Desembargadora que reclamou de “escravidão” dá bronca em colega. Veja vídeo
A desembargadora Eva do Amaral, do TJPA, se desentendeu com o desembargador Pedro Pinheiro durante o julgamento de um HC
atualizado
Compartilhar notícia

A desembargadora Eva do Amaral, que reclamou do corte de penduricalhos e disse que juízes entrariam para “o rol daqueles funcionários que trabalham em regime de escravidão”, voltou a causar polêmica ao se desentender com o desembargador Pedro Pinheiro. O caso ocorreu durante o julgamento de um habeas corpus na sessão da 12ª Seção de Direito Penal do Tribunal de Justiça do Pará (TJPA), na segunda-feira (27/4). Durante a discussão, a magistrada mandou o colega “prestar atenção”.
Amaral era relatora de um pedido de habeas corpus envolvendo um homem que estava preso por suposta associação com a facção criminosa Comando Vermelho.

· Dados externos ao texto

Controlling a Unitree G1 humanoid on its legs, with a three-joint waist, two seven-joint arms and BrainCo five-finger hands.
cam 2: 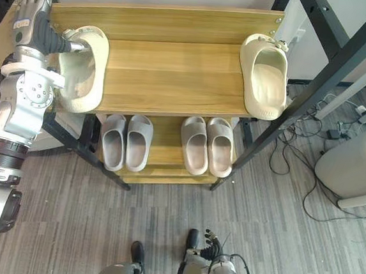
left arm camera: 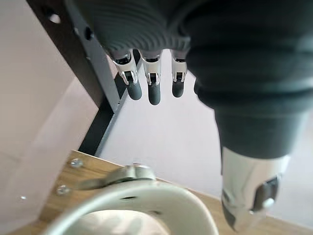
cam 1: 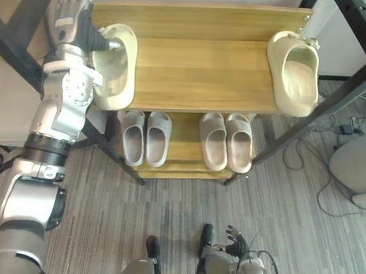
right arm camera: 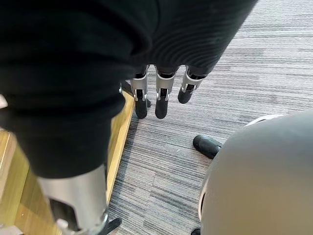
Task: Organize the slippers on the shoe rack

A desembargadora votou pelo relaxamento da prisão por entender que os motivos que levaram o suspeito à detenção não eram suficientes para mantê-lo preso. Segundo o processo, o nome dele foi encontrado em um celular de uma pessoa ligada ao CV.
Após a magistrada votar, Pedro Pinheiro não entendeu se havia drogas envolvidas no caso. “Eu quero saber se ele entrou só por causa do nome dele. Havia droga no meio?”, questionou o desembargador.
Eva do Amaral perdeu a paciência e disse: “Eu já esclareci três vezes, doutor, que não tem droga no meio. É só prestar atenção”.
A desembargadora votou por conceder a liberdade ao réu. O debate sobre o caso durou mais alguns minutos. Ao final, a desembargadora Wánia Lúcia Silveira pediu vista.